───── Given records
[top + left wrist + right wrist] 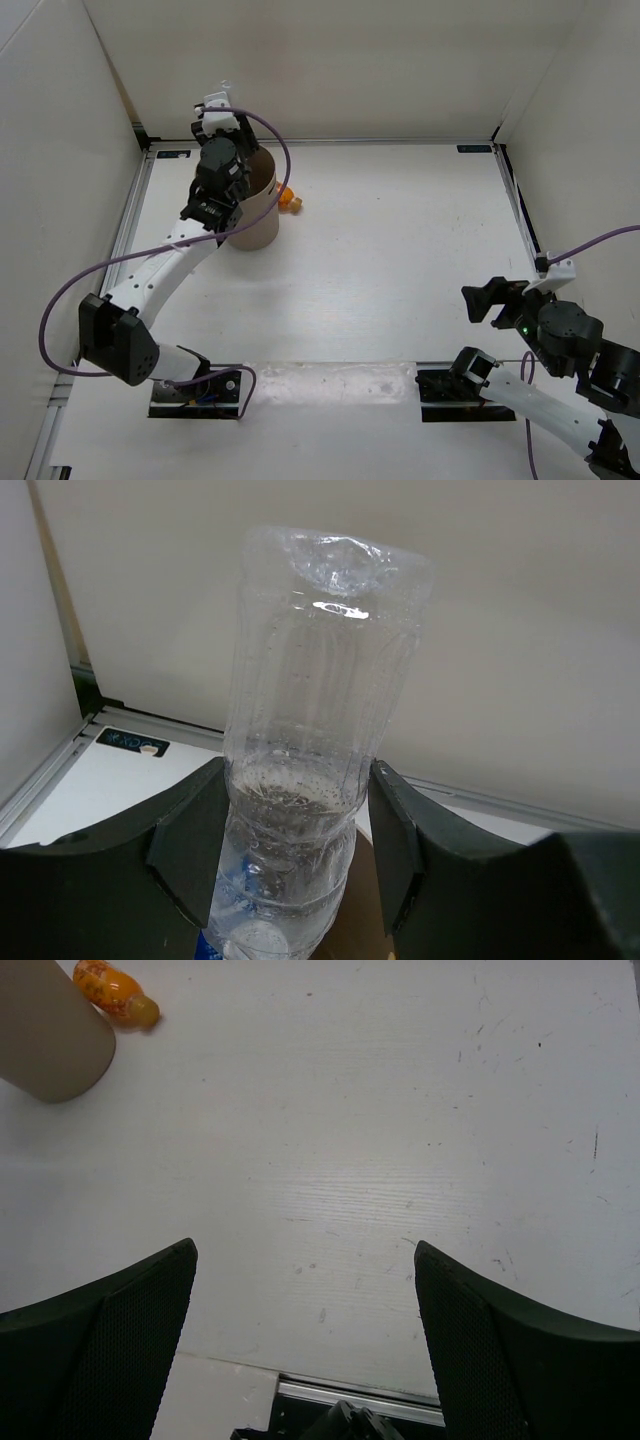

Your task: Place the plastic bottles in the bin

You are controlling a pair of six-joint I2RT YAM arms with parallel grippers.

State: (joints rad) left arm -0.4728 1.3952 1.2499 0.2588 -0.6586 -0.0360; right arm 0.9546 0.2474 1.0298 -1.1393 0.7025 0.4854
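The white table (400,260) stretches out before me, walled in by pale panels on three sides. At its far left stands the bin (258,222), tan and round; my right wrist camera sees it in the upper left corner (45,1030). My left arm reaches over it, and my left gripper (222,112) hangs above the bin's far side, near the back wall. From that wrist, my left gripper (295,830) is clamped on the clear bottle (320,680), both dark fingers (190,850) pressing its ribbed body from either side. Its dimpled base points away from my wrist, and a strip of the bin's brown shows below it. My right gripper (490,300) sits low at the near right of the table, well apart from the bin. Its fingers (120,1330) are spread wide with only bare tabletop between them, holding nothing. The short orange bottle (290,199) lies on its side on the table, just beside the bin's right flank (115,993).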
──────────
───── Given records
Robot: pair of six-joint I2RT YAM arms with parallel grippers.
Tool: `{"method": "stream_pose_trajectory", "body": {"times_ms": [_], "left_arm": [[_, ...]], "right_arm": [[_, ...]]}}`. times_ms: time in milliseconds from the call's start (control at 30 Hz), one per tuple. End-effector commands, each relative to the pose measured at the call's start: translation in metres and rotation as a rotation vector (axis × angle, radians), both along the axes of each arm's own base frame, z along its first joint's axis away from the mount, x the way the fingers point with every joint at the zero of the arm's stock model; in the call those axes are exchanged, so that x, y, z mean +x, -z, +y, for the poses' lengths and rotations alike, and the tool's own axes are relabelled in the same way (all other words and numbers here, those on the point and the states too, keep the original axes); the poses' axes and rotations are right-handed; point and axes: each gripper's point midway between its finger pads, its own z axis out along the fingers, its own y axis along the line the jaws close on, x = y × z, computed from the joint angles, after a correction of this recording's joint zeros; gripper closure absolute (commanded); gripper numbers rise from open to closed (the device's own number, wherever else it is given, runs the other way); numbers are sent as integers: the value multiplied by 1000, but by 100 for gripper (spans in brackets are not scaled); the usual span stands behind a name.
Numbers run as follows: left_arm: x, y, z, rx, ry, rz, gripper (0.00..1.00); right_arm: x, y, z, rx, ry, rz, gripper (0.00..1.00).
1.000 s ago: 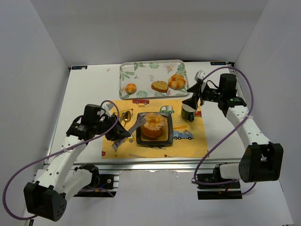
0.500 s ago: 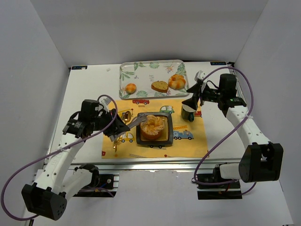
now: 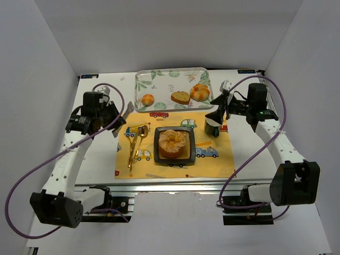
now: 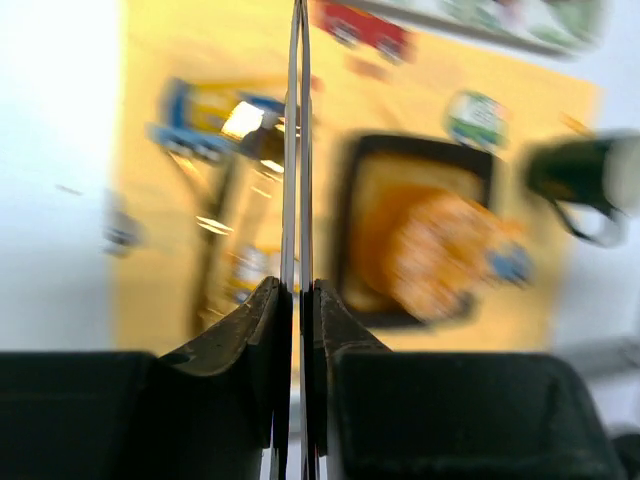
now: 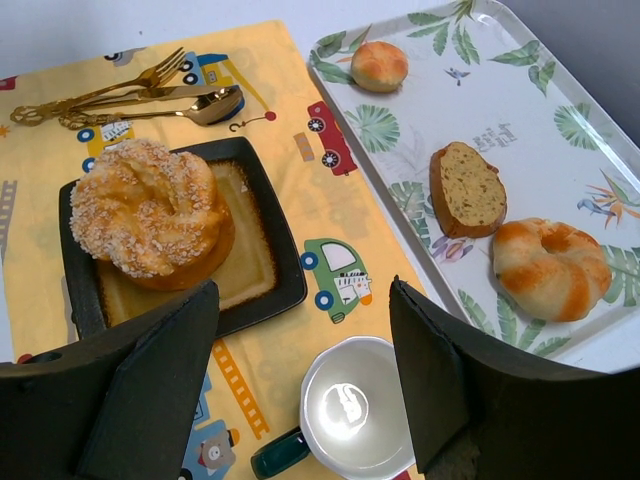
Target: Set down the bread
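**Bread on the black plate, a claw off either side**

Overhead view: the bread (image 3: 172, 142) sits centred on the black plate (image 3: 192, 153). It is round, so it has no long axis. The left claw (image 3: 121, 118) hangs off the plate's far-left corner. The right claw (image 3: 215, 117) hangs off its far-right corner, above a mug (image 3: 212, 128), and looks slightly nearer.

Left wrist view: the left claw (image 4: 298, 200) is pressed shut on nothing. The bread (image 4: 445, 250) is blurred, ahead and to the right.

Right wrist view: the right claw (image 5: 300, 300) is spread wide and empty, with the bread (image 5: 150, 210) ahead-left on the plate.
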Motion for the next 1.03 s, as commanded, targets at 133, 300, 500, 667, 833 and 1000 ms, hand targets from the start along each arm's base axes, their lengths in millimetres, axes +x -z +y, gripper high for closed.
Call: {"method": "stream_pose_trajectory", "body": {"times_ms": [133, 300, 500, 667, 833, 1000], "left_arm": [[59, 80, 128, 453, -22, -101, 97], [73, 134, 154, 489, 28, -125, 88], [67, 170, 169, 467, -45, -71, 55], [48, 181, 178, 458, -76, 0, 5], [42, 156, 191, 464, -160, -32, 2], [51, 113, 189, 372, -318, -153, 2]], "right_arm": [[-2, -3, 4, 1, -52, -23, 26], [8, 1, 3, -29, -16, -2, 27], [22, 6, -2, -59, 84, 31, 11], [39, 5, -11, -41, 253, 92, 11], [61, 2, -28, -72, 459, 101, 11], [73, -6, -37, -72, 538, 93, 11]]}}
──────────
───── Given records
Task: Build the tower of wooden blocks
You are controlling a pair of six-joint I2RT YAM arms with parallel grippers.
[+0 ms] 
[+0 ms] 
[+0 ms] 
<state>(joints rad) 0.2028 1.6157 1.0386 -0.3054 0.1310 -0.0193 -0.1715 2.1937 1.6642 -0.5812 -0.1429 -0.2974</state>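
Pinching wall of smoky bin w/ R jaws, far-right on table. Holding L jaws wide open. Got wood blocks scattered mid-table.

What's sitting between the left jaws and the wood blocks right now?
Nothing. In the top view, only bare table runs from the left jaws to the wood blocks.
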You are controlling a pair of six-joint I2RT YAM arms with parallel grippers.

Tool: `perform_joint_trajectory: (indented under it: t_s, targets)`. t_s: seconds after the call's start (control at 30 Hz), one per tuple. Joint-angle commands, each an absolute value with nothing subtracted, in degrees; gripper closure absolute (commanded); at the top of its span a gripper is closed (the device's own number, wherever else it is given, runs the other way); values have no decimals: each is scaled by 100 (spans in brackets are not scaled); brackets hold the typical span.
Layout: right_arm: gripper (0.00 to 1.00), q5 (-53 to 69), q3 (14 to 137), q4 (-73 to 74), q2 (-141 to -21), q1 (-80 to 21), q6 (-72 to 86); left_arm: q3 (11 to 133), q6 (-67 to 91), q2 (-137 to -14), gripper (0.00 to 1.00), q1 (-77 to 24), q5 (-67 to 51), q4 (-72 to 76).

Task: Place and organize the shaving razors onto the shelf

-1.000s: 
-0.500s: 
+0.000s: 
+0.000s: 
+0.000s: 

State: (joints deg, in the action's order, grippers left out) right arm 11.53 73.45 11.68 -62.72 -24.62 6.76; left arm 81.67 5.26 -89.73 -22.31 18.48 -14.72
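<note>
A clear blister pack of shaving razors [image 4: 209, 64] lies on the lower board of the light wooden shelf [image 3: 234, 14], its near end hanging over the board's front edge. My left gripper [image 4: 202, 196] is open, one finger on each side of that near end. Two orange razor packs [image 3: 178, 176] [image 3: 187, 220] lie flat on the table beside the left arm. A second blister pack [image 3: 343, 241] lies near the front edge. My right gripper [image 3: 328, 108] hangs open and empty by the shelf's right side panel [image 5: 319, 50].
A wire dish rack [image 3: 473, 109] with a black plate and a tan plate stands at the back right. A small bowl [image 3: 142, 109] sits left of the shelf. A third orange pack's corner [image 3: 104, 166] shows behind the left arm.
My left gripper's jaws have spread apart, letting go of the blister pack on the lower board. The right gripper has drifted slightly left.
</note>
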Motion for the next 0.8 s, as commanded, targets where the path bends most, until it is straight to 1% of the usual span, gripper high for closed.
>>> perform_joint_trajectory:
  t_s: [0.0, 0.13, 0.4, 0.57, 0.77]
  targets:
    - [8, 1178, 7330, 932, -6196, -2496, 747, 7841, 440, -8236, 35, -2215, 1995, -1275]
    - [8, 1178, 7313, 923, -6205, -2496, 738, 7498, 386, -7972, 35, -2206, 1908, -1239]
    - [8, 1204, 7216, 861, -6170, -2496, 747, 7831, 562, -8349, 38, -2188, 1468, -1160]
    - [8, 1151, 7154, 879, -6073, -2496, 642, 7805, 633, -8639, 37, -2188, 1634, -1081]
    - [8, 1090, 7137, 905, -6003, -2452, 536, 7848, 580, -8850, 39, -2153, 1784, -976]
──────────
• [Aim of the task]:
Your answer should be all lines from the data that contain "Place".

• [Solution to the exercise]:
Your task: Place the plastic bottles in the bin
Task: Place and organize the shaving razors onto the shelf

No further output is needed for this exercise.